The Spencer Davis Group accompanies their manager on a trip to visit his mum, only to discover that the old lady's about to lose her home because she can't pay the upkeep (or even the pretty blonde maid). With the help of the ghost who lives in the pantry, they throw a garden party and invite their musical friends to perform as a fund raiser.


A throwback to the 1950s "Let's put on a show!" R&R musicals much more than, say, A Hard Day's Night, although the opening reels have some nice, batty British humour in them. Interestingly (sort of), the "adults" in the film (mom, pop, manager, goofy old butler, you know the types) have more screen time than Spencer Davis, Steve Winwood, and company do.

Battle of the Bands

I know the Spencer Davis Group from "Gimme Some Loving" and "I'm a Man" and a few other songs they don't perform here. They're quite good, though, particularly on "Nobody Knows You When You're Down and Out" and "When I Come Home". Personality wise, they didn't impress me all that much, but they're cute in that 1960s rock band sorta way.
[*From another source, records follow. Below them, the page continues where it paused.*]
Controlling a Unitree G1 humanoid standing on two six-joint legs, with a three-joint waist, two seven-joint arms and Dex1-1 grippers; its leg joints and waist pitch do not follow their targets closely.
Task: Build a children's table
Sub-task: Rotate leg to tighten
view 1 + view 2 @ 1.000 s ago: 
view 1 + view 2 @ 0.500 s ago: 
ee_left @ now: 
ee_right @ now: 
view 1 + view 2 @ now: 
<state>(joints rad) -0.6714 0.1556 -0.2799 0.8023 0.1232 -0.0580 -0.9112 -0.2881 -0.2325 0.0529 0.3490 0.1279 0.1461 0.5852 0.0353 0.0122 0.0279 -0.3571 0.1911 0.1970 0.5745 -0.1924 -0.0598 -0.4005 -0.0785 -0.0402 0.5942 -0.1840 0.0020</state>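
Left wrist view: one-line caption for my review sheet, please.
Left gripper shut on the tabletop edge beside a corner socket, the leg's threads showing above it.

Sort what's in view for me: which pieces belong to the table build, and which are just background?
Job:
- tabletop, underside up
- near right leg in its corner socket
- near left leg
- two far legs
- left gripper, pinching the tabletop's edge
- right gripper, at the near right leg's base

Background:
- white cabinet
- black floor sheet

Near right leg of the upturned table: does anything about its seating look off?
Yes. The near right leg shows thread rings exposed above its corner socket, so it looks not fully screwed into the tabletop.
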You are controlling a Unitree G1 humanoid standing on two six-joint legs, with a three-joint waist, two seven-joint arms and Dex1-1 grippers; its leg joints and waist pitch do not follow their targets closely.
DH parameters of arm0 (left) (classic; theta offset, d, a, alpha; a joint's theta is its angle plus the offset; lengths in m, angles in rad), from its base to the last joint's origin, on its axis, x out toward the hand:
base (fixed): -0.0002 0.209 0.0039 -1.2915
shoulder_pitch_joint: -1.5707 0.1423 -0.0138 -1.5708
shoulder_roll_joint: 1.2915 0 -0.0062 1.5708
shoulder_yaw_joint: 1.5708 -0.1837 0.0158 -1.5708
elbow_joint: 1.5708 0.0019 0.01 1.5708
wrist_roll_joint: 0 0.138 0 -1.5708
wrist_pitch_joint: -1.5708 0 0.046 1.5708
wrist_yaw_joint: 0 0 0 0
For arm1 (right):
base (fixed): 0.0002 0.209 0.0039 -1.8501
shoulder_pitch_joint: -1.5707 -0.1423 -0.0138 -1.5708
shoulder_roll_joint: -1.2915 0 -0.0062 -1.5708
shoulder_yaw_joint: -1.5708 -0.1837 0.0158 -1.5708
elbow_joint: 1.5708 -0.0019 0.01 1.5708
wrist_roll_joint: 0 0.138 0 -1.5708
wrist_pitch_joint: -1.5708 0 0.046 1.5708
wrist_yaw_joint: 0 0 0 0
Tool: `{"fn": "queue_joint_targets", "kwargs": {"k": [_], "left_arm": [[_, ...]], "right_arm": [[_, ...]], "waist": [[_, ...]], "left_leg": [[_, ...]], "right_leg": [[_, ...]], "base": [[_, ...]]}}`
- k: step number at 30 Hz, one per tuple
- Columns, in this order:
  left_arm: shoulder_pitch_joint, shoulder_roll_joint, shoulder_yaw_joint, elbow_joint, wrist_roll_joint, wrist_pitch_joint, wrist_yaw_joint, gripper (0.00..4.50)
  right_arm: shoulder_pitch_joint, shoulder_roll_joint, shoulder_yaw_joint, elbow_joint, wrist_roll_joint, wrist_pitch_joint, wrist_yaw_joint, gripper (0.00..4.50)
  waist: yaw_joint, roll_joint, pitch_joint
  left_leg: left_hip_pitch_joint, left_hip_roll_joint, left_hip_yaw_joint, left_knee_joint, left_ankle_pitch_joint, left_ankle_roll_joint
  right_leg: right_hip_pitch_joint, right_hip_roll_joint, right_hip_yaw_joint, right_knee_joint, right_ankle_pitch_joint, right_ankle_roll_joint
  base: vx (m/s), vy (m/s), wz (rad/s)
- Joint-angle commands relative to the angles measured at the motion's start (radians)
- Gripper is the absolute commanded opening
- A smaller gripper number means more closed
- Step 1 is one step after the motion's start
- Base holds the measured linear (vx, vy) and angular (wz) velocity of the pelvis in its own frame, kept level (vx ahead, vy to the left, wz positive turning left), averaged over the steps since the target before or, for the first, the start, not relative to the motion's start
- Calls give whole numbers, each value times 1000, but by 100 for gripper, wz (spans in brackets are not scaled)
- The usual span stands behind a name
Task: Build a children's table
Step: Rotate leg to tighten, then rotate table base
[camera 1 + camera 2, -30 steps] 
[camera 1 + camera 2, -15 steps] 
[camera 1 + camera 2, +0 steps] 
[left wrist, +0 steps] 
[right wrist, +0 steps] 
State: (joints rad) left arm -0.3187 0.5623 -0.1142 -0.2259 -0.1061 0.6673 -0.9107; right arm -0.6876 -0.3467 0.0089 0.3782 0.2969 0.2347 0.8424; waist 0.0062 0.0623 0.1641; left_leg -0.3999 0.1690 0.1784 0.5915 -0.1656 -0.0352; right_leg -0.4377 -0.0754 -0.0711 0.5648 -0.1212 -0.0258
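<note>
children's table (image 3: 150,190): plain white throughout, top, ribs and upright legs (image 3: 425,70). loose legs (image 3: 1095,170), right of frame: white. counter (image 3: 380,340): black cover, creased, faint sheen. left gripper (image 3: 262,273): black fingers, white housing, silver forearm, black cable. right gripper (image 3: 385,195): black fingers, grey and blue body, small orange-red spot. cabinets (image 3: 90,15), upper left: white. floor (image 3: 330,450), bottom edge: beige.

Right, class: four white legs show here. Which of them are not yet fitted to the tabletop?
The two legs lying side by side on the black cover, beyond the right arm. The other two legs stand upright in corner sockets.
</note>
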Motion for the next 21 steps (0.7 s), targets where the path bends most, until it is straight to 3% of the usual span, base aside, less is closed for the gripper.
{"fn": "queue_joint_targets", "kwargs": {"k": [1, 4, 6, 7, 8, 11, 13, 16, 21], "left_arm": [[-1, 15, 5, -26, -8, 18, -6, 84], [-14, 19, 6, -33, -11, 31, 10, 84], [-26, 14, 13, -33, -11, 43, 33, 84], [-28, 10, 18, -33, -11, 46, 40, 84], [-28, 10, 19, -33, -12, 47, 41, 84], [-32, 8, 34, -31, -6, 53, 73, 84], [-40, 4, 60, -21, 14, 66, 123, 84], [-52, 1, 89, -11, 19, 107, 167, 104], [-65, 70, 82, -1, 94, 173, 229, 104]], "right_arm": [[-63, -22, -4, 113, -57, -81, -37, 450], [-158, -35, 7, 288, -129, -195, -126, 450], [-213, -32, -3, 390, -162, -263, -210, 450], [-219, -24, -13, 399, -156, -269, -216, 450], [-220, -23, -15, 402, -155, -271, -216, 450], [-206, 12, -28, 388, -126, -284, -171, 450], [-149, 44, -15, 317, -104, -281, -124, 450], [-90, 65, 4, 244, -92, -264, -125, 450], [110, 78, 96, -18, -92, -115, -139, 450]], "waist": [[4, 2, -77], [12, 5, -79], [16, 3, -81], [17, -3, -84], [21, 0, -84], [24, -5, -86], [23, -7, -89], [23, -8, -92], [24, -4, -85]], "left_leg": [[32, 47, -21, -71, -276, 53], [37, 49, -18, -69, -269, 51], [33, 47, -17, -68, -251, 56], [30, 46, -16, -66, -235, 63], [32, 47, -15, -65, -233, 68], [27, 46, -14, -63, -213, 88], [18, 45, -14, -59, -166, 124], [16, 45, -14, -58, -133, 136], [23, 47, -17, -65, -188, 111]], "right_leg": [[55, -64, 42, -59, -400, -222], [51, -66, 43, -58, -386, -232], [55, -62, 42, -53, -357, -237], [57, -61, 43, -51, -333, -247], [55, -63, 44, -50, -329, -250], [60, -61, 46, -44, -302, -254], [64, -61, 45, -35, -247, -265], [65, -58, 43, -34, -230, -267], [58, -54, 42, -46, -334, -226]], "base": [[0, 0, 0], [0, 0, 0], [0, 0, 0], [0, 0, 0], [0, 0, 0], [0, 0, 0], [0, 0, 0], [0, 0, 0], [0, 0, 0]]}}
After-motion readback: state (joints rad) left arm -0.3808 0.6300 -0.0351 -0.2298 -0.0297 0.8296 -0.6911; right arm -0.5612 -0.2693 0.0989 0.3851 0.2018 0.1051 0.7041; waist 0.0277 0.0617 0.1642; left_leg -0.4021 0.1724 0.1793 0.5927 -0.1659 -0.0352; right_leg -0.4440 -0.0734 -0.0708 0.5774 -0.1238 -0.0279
Mr. Acker Bilk and his Paramount Jazz Band have a couple of numbers, neither of which is "Stranger on the Shore".

The only other performer I recognized was Dave Barry, whom I know from "The Crying Game" and one or two other songs and he's awful here, singing songs about his mother while sitting up in a tree. Ick.

He's better than the Three Bells, heavily made up and bewigged lasses who look like transvestites and sing and dance like a cross between the Brady girls and the Del Rubio triplets. Polly White is the pretty maid who gets a couple of numbers, notably a goofy one about being Miss Fit (or something like that). She's a posh bird, if I do say so.

Somebody named the Lorne Gibson Trio isn't bad at all; their songs aren't too good but at least they can rock (sort of). St. Louis Union (who?) is even better, doing a good song called "I Got My Pride" and a song about British teeth(!).

My lovely film-watching companion really liked the other group, M6, and while I did, too - they were the hardest rocking of the entertainers - their two lead singers looked like the Hardy Boys, which unnerved me more than a bit.

A beautiful DVD from Anchor Bay, and there's even a commentary track by Mr. Davis that I look forward to hearing.

I generally like 1960s pop band musicals, and I liked this one.